▶ [WORK ORDER]: Report every line of the data that includes "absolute".

▶ [RECORDS FOR THE TASK]:
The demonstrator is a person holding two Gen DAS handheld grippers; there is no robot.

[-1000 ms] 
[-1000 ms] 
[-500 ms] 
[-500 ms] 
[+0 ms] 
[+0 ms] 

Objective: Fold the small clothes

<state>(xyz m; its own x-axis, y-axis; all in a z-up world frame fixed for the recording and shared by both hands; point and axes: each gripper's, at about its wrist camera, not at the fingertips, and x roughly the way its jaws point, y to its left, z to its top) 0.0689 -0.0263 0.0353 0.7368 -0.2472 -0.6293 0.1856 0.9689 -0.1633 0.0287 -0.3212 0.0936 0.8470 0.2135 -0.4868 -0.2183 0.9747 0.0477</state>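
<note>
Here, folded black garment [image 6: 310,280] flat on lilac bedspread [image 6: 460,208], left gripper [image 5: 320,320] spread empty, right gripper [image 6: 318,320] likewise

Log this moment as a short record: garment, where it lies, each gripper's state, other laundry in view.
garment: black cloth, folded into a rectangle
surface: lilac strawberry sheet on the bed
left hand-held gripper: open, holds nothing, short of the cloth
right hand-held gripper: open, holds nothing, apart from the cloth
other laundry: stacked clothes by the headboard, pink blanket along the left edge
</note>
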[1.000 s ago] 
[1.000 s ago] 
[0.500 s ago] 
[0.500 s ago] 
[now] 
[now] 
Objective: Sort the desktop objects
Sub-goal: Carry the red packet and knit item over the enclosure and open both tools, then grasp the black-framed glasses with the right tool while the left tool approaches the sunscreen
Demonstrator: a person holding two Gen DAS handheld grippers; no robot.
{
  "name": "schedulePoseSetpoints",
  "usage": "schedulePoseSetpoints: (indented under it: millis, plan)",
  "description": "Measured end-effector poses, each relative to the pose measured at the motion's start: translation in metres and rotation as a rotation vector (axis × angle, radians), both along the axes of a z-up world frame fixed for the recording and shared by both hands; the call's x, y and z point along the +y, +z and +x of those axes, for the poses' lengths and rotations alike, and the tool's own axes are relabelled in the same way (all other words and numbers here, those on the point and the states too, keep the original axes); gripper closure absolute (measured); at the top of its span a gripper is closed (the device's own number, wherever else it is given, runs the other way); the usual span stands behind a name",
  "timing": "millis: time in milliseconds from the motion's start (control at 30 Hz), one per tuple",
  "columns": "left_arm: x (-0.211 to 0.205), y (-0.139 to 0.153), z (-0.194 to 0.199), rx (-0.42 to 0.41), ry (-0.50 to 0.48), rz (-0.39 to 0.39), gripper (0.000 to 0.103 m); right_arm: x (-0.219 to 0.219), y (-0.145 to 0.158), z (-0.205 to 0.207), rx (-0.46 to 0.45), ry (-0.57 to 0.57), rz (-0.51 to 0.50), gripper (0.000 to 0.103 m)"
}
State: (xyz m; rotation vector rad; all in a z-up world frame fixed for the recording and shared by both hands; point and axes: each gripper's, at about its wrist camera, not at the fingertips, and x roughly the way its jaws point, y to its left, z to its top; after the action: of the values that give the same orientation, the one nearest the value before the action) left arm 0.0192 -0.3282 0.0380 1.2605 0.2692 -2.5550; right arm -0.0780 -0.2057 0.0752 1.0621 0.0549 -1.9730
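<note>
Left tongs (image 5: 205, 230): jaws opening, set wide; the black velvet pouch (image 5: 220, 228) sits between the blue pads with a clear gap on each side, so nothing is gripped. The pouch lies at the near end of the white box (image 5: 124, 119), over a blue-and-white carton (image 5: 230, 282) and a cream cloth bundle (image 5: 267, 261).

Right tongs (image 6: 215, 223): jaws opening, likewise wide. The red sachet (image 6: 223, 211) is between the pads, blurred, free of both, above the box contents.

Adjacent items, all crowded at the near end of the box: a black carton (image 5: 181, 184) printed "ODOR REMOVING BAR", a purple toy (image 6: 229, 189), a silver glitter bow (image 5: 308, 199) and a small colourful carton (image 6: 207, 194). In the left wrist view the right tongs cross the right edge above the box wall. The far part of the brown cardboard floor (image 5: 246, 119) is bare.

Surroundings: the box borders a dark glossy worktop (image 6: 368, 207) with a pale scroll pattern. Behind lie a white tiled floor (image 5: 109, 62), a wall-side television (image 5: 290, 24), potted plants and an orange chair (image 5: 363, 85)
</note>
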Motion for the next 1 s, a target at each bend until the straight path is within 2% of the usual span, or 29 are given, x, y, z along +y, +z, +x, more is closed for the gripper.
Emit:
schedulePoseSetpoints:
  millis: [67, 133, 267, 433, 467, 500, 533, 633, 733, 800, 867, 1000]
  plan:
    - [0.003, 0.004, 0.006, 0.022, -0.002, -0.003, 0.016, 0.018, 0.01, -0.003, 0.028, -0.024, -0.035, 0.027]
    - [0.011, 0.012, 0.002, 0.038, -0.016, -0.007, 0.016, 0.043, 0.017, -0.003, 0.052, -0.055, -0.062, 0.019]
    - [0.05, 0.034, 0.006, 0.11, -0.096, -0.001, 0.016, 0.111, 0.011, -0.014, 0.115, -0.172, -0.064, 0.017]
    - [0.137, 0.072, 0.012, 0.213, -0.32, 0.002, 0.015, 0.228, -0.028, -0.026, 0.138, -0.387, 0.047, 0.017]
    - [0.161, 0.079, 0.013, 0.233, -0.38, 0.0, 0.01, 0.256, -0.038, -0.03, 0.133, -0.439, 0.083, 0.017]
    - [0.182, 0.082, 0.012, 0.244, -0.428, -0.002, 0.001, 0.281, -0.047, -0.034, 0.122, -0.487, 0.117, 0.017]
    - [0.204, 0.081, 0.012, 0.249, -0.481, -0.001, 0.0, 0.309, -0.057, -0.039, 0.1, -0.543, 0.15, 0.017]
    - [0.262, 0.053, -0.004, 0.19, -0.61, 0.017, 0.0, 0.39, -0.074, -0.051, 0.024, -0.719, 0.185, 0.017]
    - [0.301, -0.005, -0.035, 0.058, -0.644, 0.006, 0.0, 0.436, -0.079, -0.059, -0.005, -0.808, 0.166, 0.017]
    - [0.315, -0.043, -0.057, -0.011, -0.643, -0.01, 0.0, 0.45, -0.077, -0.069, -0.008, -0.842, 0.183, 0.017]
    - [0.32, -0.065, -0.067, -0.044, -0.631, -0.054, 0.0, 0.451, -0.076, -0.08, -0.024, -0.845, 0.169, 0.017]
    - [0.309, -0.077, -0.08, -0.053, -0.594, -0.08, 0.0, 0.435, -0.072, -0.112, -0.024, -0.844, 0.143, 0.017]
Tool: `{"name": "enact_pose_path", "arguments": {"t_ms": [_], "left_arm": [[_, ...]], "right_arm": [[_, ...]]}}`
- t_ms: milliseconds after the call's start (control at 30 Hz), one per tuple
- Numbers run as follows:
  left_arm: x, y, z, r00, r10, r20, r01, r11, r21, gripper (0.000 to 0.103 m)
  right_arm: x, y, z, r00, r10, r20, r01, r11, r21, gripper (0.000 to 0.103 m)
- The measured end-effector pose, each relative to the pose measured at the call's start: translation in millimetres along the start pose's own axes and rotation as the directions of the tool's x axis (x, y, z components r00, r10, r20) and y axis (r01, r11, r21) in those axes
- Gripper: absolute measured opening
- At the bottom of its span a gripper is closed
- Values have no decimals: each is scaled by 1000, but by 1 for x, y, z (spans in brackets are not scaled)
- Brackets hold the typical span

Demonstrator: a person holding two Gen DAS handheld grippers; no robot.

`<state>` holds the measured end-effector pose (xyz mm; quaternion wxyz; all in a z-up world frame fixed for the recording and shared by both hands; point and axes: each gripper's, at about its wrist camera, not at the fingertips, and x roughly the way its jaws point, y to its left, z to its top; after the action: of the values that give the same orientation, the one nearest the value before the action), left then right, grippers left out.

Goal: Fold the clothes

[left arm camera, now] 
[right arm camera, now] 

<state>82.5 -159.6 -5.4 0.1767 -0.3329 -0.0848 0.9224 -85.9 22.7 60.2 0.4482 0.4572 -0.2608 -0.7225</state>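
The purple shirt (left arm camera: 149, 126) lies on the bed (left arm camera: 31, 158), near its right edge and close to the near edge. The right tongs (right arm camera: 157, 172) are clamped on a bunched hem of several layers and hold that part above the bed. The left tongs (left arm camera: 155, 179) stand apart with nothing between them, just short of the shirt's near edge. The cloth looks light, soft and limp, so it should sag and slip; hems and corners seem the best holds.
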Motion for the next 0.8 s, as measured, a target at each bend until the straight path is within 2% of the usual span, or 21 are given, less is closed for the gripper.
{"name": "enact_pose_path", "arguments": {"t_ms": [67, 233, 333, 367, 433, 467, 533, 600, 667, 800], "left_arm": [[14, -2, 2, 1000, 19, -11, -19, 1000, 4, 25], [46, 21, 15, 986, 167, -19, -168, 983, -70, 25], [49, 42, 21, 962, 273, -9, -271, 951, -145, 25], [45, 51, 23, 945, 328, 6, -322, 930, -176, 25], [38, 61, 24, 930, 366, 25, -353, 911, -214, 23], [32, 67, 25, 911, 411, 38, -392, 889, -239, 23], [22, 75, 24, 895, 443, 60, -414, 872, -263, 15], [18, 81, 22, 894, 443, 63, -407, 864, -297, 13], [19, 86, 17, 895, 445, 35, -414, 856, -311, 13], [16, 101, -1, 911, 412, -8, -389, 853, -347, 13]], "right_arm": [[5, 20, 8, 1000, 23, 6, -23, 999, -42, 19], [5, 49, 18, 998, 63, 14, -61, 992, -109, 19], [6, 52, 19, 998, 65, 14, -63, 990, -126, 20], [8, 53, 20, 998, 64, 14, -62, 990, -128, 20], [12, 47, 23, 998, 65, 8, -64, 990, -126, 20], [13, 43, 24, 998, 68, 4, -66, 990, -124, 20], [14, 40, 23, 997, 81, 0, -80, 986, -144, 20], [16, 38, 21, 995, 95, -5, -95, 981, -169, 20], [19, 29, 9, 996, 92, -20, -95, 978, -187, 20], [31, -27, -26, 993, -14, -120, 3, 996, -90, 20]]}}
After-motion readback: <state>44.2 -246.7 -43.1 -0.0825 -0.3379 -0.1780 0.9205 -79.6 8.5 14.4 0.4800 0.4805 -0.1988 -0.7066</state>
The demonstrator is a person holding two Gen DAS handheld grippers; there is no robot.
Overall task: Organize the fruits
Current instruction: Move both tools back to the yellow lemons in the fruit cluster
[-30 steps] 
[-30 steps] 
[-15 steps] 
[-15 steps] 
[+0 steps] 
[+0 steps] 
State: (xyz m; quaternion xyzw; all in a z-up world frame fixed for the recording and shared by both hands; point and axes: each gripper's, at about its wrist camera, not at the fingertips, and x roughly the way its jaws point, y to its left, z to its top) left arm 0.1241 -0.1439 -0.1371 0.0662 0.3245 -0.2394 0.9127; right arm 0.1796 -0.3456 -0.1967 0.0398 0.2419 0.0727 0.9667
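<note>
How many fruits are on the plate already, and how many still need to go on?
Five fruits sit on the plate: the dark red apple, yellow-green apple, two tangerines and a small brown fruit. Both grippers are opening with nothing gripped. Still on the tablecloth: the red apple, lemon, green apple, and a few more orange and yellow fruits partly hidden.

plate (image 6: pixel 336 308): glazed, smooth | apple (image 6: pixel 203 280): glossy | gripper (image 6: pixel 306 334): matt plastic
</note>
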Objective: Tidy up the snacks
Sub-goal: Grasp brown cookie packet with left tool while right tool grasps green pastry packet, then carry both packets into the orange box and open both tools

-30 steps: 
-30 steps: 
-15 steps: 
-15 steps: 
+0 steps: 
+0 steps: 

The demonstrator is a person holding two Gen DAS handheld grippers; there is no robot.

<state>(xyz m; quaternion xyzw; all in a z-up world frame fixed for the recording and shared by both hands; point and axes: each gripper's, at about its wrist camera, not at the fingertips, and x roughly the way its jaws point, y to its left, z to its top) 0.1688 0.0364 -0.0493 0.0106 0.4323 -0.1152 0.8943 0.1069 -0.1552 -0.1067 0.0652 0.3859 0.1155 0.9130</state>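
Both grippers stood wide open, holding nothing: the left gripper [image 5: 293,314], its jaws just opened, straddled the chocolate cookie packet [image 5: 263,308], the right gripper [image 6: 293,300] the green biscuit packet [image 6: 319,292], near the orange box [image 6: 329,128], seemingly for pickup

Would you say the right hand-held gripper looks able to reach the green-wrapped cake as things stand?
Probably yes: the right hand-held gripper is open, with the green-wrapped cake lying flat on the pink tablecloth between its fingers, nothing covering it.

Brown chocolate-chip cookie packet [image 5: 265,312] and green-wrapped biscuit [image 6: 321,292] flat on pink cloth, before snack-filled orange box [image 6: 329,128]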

▶ [RESPONSE BELOW]:
  "description": "Measured end-effector poses, each relative to the pose measured at the motion's start: translation in metres and rotation as a rotation vector (axis × angle, radians), both along the axes of a z-up world frame fixed for the recording and shared by both hands; the call's x, y and z point along the +y, +z and +x of those axes, for the poses' lengths and rotations alike, and the tool's own axes are relabelled in the same way (all other words and numbers here, those on the point and the states too, keep the original axes); gripper closure absolute (measured); at the top of its span a gripper is closed (the device's own number, wherever else it is given, runs the other way); the usual span stands behind a name",
- Gripper: absolute measured opening

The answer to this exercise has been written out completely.